### Supplied records
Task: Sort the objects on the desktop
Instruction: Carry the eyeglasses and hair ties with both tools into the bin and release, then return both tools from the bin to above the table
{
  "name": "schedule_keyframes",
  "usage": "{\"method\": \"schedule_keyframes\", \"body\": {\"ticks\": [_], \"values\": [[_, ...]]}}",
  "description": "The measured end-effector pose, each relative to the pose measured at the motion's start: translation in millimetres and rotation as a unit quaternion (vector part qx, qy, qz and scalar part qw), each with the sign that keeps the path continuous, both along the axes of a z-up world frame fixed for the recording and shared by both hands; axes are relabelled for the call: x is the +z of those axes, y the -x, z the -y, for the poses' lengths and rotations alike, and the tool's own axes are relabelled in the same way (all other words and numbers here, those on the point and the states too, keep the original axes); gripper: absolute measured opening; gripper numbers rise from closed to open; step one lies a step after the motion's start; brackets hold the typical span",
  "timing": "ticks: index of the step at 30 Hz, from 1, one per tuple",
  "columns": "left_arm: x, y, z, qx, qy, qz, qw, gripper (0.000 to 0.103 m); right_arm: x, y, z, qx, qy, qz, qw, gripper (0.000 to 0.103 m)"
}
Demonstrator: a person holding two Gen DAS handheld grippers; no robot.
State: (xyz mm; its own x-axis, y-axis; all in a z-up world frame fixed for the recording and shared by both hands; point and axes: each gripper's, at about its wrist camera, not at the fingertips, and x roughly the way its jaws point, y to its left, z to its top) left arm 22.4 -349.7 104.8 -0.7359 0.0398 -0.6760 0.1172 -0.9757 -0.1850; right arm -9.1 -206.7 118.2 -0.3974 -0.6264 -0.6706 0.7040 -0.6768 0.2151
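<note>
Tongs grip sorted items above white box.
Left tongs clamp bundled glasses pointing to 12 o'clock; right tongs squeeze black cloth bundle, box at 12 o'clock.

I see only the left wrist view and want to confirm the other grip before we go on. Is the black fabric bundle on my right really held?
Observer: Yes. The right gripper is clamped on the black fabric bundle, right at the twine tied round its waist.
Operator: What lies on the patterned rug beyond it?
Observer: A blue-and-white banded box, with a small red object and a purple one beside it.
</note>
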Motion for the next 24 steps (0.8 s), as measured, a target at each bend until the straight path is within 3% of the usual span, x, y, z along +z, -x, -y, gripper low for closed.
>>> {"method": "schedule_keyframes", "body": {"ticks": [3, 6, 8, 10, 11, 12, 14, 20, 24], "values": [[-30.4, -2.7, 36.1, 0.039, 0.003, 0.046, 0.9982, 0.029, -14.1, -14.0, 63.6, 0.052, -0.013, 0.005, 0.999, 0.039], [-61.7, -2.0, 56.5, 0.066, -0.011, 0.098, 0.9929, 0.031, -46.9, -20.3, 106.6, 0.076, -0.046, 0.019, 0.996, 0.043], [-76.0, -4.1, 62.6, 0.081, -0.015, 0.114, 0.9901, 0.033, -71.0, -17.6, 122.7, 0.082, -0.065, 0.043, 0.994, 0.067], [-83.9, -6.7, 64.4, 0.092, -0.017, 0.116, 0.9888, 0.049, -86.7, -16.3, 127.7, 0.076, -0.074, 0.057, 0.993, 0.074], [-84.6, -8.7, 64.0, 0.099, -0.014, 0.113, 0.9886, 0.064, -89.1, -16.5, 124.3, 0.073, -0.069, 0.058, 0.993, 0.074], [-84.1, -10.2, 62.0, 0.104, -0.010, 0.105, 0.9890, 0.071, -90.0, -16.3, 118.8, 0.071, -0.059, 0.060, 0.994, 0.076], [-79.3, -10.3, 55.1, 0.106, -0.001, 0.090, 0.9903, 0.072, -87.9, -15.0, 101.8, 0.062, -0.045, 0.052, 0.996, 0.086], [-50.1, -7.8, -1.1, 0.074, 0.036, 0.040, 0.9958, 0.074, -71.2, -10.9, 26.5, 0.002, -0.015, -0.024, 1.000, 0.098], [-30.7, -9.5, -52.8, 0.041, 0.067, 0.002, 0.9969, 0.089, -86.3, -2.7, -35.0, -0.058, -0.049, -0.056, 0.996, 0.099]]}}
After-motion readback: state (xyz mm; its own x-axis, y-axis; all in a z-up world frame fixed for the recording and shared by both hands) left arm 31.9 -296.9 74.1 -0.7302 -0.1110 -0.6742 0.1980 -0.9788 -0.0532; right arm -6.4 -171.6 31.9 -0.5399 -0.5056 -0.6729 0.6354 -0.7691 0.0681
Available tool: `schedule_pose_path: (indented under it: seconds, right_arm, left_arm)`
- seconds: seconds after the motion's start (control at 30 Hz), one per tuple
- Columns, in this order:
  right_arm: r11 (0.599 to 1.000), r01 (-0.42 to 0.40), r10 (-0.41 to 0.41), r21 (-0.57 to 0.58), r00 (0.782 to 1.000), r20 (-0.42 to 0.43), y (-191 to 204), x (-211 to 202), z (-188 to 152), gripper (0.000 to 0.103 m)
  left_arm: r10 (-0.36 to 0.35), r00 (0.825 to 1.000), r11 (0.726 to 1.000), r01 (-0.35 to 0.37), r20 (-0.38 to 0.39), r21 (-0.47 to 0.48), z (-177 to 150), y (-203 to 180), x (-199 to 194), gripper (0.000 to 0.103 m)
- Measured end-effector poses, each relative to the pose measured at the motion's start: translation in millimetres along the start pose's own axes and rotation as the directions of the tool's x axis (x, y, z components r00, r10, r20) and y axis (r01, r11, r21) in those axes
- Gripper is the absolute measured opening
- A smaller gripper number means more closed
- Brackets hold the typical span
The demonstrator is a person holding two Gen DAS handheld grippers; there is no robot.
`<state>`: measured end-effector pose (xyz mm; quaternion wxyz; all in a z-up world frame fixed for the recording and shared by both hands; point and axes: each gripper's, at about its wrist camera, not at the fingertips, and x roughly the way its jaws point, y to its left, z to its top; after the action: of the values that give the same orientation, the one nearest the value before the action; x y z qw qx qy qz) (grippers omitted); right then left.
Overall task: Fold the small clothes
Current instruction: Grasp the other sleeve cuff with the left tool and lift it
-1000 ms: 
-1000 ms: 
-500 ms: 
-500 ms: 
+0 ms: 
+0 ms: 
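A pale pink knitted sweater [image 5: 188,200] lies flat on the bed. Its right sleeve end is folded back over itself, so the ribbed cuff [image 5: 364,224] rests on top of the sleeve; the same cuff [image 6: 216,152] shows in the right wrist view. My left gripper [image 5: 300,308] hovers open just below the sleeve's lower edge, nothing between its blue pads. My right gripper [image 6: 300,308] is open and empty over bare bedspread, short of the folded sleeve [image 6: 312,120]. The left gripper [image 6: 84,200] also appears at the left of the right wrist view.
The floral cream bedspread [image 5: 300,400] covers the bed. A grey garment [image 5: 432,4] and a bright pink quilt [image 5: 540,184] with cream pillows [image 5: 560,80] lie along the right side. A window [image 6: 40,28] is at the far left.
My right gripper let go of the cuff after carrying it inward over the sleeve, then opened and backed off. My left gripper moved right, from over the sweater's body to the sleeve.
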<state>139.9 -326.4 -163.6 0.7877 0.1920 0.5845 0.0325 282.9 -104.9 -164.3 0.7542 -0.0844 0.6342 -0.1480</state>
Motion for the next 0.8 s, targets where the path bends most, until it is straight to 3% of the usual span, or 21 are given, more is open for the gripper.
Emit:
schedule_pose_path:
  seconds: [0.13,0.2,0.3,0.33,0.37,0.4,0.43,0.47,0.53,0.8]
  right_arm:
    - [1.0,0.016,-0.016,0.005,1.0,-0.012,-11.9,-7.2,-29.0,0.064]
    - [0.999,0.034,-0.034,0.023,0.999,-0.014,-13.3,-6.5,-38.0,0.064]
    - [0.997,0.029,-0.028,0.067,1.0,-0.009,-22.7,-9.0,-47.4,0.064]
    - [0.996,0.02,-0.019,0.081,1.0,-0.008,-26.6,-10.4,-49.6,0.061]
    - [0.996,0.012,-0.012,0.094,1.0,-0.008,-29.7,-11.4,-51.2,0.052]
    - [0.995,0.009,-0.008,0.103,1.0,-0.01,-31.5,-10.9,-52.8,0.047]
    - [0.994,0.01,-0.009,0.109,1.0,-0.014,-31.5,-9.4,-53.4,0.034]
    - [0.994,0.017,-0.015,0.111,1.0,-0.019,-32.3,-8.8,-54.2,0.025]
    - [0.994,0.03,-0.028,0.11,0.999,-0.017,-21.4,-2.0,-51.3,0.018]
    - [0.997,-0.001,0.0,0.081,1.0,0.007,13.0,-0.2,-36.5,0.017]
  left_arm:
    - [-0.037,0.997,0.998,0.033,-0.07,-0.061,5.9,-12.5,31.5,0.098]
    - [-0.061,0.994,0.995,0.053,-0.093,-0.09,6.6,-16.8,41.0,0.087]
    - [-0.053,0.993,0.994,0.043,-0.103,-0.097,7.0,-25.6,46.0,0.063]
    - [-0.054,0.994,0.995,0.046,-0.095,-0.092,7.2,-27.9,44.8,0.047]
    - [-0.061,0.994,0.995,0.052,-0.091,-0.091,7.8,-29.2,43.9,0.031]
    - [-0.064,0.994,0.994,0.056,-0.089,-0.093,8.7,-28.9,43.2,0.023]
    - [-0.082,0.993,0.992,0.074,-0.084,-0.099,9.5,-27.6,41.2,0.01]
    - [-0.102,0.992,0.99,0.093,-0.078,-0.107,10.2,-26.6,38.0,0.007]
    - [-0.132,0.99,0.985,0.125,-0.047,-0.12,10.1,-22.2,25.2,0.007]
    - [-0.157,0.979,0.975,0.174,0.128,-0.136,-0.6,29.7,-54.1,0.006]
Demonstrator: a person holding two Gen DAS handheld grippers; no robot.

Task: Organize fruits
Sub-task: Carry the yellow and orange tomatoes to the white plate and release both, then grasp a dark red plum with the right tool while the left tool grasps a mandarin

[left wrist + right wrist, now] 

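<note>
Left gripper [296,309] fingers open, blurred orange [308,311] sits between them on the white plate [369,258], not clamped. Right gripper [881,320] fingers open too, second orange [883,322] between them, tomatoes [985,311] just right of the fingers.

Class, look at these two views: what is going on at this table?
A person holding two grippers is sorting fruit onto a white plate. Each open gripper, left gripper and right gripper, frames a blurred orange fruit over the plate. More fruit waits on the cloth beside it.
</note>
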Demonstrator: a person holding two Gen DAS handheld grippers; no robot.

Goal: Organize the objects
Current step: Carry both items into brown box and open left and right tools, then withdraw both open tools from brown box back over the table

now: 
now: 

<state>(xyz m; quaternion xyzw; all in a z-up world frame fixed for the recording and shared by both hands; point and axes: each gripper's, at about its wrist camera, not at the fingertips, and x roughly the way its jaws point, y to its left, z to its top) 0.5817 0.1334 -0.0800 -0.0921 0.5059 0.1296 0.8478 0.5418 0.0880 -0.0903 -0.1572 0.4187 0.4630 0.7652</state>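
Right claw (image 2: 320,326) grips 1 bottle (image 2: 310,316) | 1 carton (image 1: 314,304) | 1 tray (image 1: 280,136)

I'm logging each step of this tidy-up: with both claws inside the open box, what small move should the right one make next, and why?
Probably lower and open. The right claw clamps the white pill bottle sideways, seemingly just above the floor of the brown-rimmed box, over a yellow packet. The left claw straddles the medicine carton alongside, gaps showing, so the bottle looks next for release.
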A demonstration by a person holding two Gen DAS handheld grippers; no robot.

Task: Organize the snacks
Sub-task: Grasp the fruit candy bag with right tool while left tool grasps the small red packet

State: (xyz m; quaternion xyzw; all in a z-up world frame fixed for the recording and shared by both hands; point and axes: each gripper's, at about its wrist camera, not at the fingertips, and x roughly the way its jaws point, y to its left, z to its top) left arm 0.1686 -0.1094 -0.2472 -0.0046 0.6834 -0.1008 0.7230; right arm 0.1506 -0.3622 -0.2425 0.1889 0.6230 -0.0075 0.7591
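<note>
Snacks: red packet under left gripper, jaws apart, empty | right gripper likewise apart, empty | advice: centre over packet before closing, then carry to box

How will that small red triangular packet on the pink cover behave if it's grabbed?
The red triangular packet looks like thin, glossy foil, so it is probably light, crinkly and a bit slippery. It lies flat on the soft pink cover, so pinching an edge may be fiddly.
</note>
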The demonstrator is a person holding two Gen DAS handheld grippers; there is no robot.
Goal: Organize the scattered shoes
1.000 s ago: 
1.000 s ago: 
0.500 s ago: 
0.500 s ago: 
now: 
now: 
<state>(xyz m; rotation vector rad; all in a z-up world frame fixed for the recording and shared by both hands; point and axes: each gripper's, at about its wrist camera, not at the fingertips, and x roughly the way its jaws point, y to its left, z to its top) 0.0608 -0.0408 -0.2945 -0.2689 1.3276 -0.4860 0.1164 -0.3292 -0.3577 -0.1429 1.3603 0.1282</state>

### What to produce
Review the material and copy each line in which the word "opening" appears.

### The completed task
  "description": "The measured end-effector pose, each relative to the pose measured at the motion's start: translation in millimetres and rotation as a unit quaternion (vector part qx, qy, qz and scalar part qw), each with the sign that keeps the path continuous, both along the axes of a z-up world frame fixed for the recording and shared by both hands; axes are relabelled for the call: x is the +z of those axes, y the -x, z the -y, for the poses' lengths and rotations alike, and the tool's own axes are relabelled in the same way (all other words and numbers here, those on the point and the states too, keep the original axes); gripper: absolute measured opening; gripper numbers rise from closed to open; step one lies a step after the motion's start; brackets hold the typical span",
- Gripper is the absolute measured opening

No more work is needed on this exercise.